Vermutlich hat Glogowski die gegnerischen Kräfte in der eigenen Partei, die sich ihm nicht offen in den Weg stellten, sondern verdeckt agierten, unterschätzt. Vermutlich ist er auch zu unvorsichtig gewesen, wenn es um Vorteilsannahmen und Vergünstigungen geht. Die strikte Zurückhaltung und Einhaltung von Vorgaben, die Schröder immer beachtet hatte, war vom engen Umfeld des Ministerpräsidenten nicht ernst genug genommen worden – er war angreifbar geworden. Dabei hätte Glogowski gewarnt sein können, schon acht Jahre vorher war der baden-württembergische Ministerpräsident Lothar Späth (CDU) über derlei Nachlässigkeiten gestürzt. Vielleicht hat auch die Ungeduld der nächsten Generation in der SPD den raschen Abgang von Glogowski (Jahrgang 1943) befördert. Am Tag nach dem Rücktritt hatten sich drei Bewerber für die Nachfolge gemeldet – der SPD-Fraktionsvorsitzende Sigmar Gabriel (Jahrgang 1959), der Umweltminister und hannoversche SPD-Bezirkschef Wolfgang Jüttner (Jahrgang 1948) und der Wissenschaftsminister Thomas Oppermann (Jahrgang 1954). Oppermann schied rasch aus, Gabriel drängte nach vorn – aber auch Jüttner zeigte nachdrückliches Interesse. Wenn die Parteigremien oder ein Sonderparteitag der SPD die Nachfolge hätte beschließen müssen, wäre wohl Jüttner der Favorit gewesen. Jüttner hatte in solchen Gremien stets breite Mehrheiten auf seiner Seite. Doch man entschied, die Sache der SPD-Landtagsfraktion zu überlassen – einem sehr viel kleineren Kreis von Akteuren, der wegen seiner Überschaubarkeit auch viel besser für Absprachen und Personalkonstellationen empfänglich gewesen sein musste. In diesem Gremium setzte sich Gabriel durch.
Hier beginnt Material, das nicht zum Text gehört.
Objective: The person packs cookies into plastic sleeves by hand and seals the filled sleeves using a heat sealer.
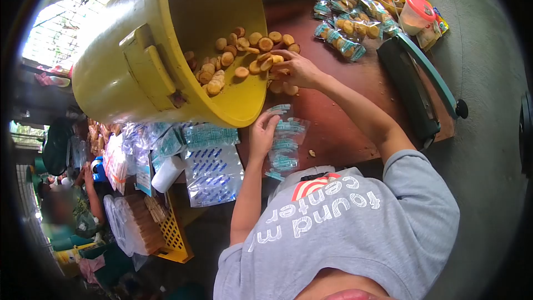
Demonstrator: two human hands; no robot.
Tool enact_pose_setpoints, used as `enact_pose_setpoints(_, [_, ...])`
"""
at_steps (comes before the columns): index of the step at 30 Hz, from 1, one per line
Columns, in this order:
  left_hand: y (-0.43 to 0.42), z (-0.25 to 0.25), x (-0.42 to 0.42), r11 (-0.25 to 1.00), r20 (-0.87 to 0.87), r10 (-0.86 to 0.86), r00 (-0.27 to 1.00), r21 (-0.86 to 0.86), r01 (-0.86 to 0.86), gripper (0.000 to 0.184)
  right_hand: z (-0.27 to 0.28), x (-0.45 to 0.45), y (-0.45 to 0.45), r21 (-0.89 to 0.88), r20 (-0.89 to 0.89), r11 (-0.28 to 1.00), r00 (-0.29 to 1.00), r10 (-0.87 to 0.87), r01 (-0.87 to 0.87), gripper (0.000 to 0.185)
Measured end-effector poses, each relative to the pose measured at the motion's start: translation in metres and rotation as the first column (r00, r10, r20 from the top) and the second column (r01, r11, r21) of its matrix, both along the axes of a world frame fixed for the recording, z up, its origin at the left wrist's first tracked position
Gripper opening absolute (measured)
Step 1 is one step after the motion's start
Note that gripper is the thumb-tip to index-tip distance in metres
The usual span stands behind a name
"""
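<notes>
My left hand [262, 134] is closed on the upper end of a clear plastic pouch [285, 143] with teal print, which lies along the table edge in front of my chest. My right hand [294, 70] reaches to the lip of a big yellow bucket [127, 58] tipped on its side, fingers curled round a few round biscuits [268, 63]. More golden-brown biscuits [211, 72] lie loose inside the bucket wall and around its mouth. Some biscuits [283, 87] sit on the red-brown table just below my right hand.
Filled biscuit packs [347, 22] are piled at the table's far right, near a red-lidded tub [417, 14]. A long sealer with a teal arm [430, 72] stands on the right edge. Printed plastic sheets [214, 172] and a yellow crate [175, 233] are at left, with another person [83, 211] beyond.
</notes>
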State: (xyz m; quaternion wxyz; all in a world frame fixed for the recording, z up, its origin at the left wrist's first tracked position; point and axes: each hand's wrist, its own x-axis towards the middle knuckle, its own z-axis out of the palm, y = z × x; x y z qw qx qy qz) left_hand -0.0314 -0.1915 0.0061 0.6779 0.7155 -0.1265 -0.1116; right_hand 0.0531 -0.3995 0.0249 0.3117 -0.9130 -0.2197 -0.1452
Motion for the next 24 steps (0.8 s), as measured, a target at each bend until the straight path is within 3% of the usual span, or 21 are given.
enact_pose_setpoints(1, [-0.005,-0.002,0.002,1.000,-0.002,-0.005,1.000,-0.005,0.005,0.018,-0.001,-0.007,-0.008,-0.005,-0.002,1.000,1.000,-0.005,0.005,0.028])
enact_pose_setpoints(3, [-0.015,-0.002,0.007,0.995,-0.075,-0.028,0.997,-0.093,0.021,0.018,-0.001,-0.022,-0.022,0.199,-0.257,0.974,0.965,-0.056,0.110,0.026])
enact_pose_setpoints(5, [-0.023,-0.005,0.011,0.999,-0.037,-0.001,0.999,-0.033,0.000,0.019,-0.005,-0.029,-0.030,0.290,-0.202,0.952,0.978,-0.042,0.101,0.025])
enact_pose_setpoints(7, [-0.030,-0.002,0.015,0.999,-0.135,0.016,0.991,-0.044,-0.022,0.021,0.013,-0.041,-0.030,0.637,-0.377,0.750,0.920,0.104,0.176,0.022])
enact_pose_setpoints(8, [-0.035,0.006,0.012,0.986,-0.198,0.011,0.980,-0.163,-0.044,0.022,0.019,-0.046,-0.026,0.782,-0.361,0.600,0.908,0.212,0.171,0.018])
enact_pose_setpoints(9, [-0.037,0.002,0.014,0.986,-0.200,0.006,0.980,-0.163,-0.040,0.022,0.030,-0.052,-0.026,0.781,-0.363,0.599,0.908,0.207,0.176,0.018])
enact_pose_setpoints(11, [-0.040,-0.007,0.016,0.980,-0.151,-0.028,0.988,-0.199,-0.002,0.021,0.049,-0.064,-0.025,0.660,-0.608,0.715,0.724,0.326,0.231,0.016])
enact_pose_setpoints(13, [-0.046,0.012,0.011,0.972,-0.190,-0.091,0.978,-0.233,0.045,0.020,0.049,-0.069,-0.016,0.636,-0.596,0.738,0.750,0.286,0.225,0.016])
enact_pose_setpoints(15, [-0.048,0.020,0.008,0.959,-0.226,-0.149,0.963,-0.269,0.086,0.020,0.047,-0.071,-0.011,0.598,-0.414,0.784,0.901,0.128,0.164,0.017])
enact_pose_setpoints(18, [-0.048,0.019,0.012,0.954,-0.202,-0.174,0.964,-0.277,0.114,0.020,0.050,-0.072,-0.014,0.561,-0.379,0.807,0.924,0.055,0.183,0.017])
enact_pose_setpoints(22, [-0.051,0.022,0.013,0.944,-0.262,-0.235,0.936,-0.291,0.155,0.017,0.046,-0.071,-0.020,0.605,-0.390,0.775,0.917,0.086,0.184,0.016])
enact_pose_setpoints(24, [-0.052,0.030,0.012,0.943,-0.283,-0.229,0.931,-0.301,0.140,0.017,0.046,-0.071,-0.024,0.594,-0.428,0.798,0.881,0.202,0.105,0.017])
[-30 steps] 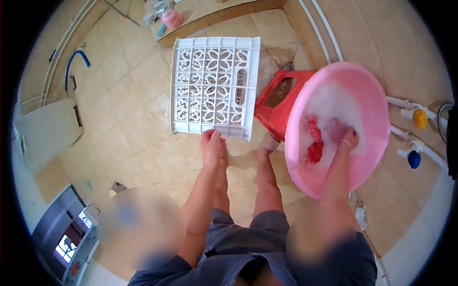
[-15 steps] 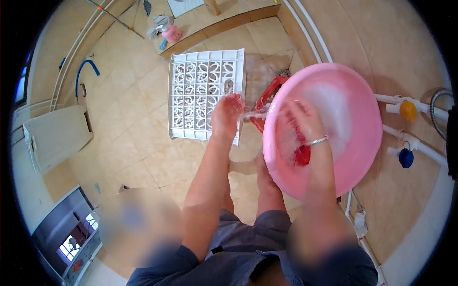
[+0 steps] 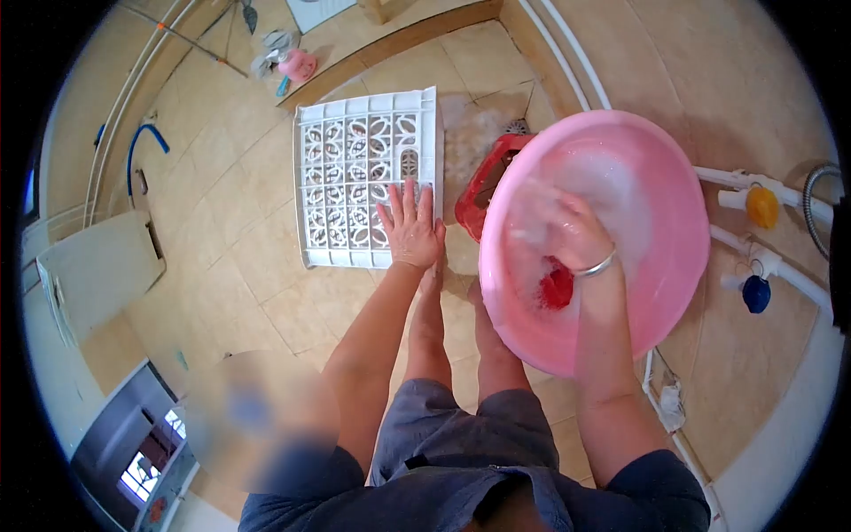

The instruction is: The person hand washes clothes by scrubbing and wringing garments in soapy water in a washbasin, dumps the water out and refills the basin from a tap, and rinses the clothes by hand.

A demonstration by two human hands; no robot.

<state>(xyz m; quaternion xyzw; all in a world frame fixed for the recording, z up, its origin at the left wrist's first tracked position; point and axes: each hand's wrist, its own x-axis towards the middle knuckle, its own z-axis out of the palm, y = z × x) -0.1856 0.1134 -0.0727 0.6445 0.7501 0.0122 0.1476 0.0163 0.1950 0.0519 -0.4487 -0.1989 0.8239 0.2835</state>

Die Episode des Ministerpräsidenten Glogowski war schnell vorbei, Bleibendes gibt es davon wenig. Der Landespolitiker Glogowski aber gehört zu den prägendsten Figuren der niedersächsischen Geschichte. Er hat schon vor dem Fall der Mauer als Braunschweiger Kommunalpolitiker enge Kontakte zu den Menschen in der DDR geknüpft, nach 1990 zählte er zu den Vorantreibern einer Angliederung des „Amtes Neuhaus“ an Niedersachsen. Glogowski gehört zu den Landespolitikern, denen die deutsche Wiedervereinigung ein echtes Herzensanliegen war – und der das auch in politische Praxis umsetzte. Und es gibt eine ganze Reihe von Politikern, die von seiner Art des politischen Geschäfts viel gelernt haben – weil sie in seinem Umfeld tätig waren und quasi seine Schule besucht haben. Der Prominenteste von ihnen ist der heutige Bundesverteidigungsminister Boris Pistorius. Von Glogowski bleibt viel mehr, als die kurze Amtszeit in der Staatskanzlei vermuten lässt.
Dieser Artikel erschien am 26.11.2024 in der Ausgabe #209.